**WHAT YOU WILL DO:** Write out the listing below in its entirety, minus the pictures, without changing a word.

--- START ---

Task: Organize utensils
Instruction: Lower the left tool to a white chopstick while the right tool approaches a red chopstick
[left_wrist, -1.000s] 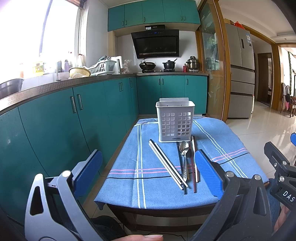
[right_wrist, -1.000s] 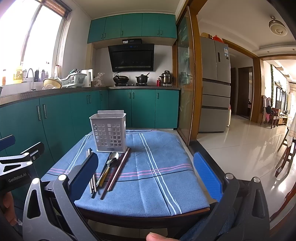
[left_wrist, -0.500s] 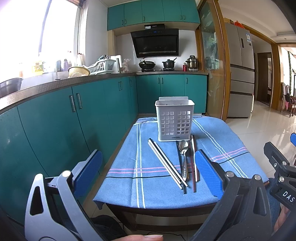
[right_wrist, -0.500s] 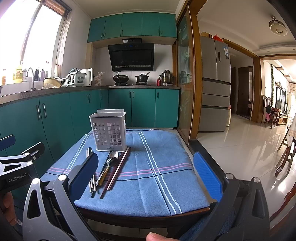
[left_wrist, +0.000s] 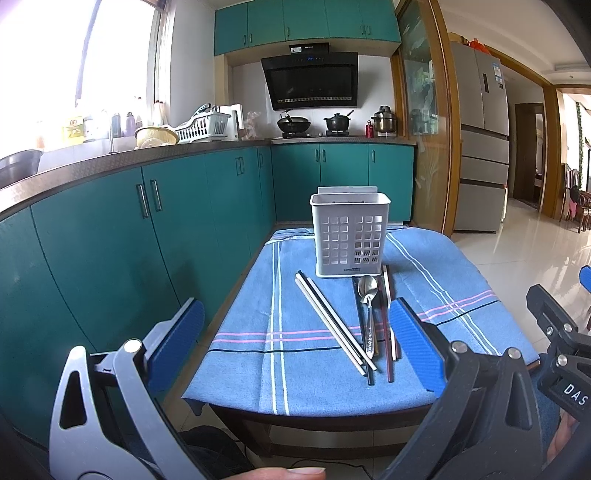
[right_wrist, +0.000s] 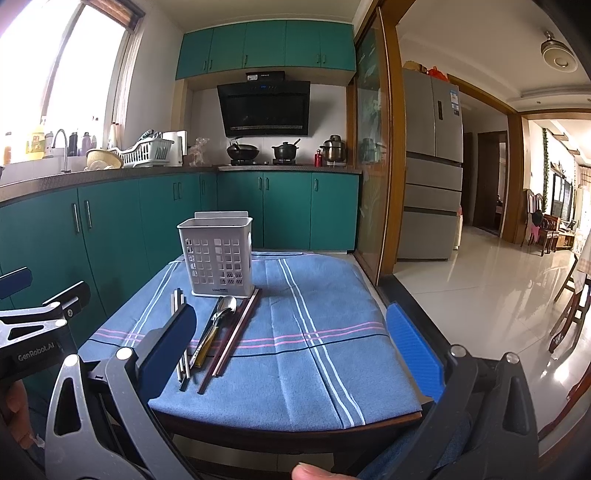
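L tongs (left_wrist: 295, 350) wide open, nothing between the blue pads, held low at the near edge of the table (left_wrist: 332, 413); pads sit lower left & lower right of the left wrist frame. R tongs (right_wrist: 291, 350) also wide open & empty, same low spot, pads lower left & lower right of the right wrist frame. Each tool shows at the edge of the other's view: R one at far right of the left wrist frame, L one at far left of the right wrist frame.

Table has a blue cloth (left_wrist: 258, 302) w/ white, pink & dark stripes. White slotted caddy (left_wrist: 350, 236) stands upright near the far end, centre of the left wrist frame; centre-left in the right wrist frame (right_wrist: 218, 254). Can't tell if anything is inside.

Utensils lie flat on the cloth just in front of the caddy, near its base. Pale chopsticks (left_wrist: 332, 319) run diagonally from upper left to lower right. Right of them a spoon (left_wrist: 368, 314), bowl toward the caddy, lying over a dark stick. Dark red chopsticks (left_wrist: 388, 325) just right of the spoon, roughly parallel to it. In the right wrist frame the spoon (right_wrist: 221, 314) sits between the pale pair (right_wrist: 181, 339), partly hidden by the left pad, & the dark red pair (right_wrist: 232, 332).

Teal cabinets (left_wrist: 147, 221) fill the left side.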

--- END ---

**EXERCISE RESPONSE:**
Task: Organize utensils
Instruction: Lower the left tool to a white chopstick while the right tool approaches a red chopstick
[left_wrist, -1.000s] 
[right_wrist, -1.000s] 
[left_wrist, -0.500s] 
[right_wrist, -0.500s] 
[left_wrist, +0.000s] 
[right_wrist, +0.000s] 
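L tongs (left_wrist: 295, 350) wide open, nothing between the blue pads, held low at the near edge of the table (left_wrist: 332, 413); pads sit lower left & lower right of the left wrist frame. R tongs (right_wrist: 291, 350) also wide open & empty, same low spot, pads lower left & lower right of the right wrist frame. Each tool shows at the edge of the other's view: R one at far right of the left wrist frame, L one at far left of the right wrist frame.

Table has a blue cloth (left_wrist: 258, 302) w/ white, pink & dark stripes. White slotted caddy (left_wrist: 350, 236) stands upright near the far end, centre of the left wrist frame; centre-left in the right wrist frame (right_wrist: 218, 254). Can't tell if anything is inside.

Utensils lie flat on the cloth just in front of the caddy, near its base. Pale chopsticks (left_wrist: 332, 319) run diagonally from upper left to lower right. Right of them a spoon (left_wrist: 368, 314), bowl toward the caddy, lying over a dark stick. Dark red chopsticks (left_wrist: 388, 325) just right of the spoon, roughly parallel to it. In the right wrist frame the spoon (right_wrist: 221, 314) sits between the pale pair (right_wrist: 181, 339), partly hidden by the left pad, & the dark red pair (right_wrist: 232, 332).

Teal cabinets (left_wrist: 147, 221) fill the left side.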

The output given is complete.